Corpo de brasileira morta na Indonésia chega ao Brasil nesta terça após pressão da família
A companhia aérea Emirates confirmou a antecipação do translado do corpo de Juliana Marins, brasileira que morreu após cair de um penhasco durante uma trilha no Monte Rinjani, na Indonésia. O corpo desembarca no Brasil nesta terça-feira (1º) e será encaminhado para Niterói (RJ), cidade natal da vítima, onde passará por nova autópsia antes do velório e sepultamento.
“A Emirates informa que, em coordenação com a família, novos preparativos foram feitos para o transporte do corpo de Juliana Marins. O corpo chegará em São Paulo no dia 1º de julho. A Emirates estende suas mais profundas condolências à família neste momento difícil”, disse a companhia em nota.
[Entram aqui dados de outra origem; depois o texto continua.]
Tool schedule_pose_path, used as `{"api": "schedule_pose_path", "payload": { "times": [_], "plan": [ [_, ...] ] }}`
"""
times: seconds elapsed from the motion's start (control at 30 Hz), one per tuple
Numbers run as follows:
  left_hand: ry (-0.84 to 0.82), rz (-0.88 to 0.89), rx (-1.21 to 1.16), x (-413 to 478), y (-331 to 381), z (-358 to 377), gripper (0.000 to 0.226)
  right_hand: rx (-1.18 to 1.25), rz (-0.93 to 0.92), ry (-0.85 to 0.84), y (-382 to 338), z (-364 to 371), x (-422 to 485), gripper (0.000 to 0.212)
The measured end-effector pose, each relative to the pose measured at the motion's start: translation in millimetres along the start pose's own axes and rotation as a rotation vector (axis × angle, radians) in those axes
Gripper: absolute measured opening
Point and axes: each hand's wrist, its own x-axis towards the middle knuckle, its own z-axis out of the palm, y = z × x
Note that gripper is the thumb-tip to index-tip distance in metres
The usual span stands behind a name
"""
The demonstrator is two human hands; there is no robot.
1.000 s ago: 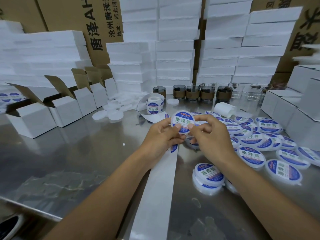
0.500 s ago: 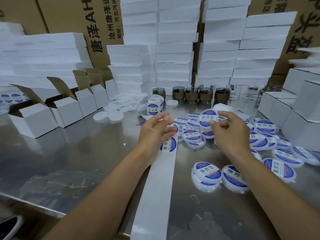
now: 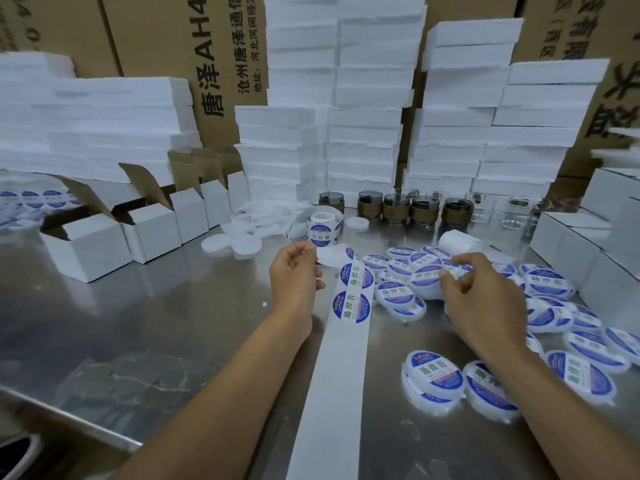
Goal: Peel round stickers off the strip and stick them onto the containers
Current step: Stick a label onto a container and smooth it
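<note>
The strip (image 3: 332,375) was pinched by the left hand (image 3: 292,275), its long axis running from those fingers (image 3: 304,251) toward the person. The next sticker (image 3: 356,275) lay just right of them, nearer that hand; a labelled container (image 3: 426,277) was gripped by the right hand (image 3: 485,299).

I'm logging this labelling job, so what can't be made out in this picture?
All in the head view.
White paper backing strip: near end cut off by the bottom edge.
Right hand: its curled fingers hide what they grip.
Open white cardboard boxes: walls hide the insides.
Round blue-and-white stickers on the strip: fine print too small.
</note>
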Motion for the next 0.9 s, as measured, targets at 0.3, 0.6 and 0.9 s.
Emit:
{"api": "schedule_pose_path", "payload": {
  "times": [0.3, 0.6, 0.9],
  "plan": [
    [0.081, 0.298, 0.783, 95, 15, -49, 0.022, -0.301, -0.187, -0.068, -8, 1, -1, 0.022],
    [-0.087, 0.307, 1.464, 139, 5, -86, 0.028, -0.376, -0.219, -0.084, -5, 6, 1, 0.016],
    [-0.141, 0.374, 1.134, 95, 18, -61, 0.026, -0.380, -0.245, -0.048, -2, 8, 1, 0.012]
  ]
}}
Inicialmente, a chegada estava prevista para quarta-feira (2), mas a família cobrou agilidade nas redes sociais, o que resultou na antecipação da logística. Paralelamente, um pedido feito à Justiça brasileira para a realização de uma nova autópsia foi acatado. O objetivo é esclarecer a causa exata da morte, as condições do corpo e o horário do falecimento.

Morte e críticas à condução do resgate
Juliana Marins estava em uma trilha no Monte Rinjani, na ilha de Lombok, no dia 21 de junho, quando caiu em um desnível próximo à cratera do vulcão. Seu corpo só foi localizado quatro dias depois pelas equipes de resgate.
O laudo oficial da autópsia realizada na Indonésia apontou hemorragia interna provocada pelo impacto da queda como causa da morte. Segundo informações iniciais, Juliana foi vista a 300 metros da beira do penhasco e depois encontrada a cerca de 600 metros, o que indica múltiplas quedas.
A família tem questionado a conduta das autoridades indonésias, alegando demora e despreparo no socorro. Nesta segunda-feira (30), o governador da província de Nusa Tenggara Ocidental admitiu a falta de estrutura adequada para operações de resgate em regiões de difícil acesso, como o Monte Rinjani.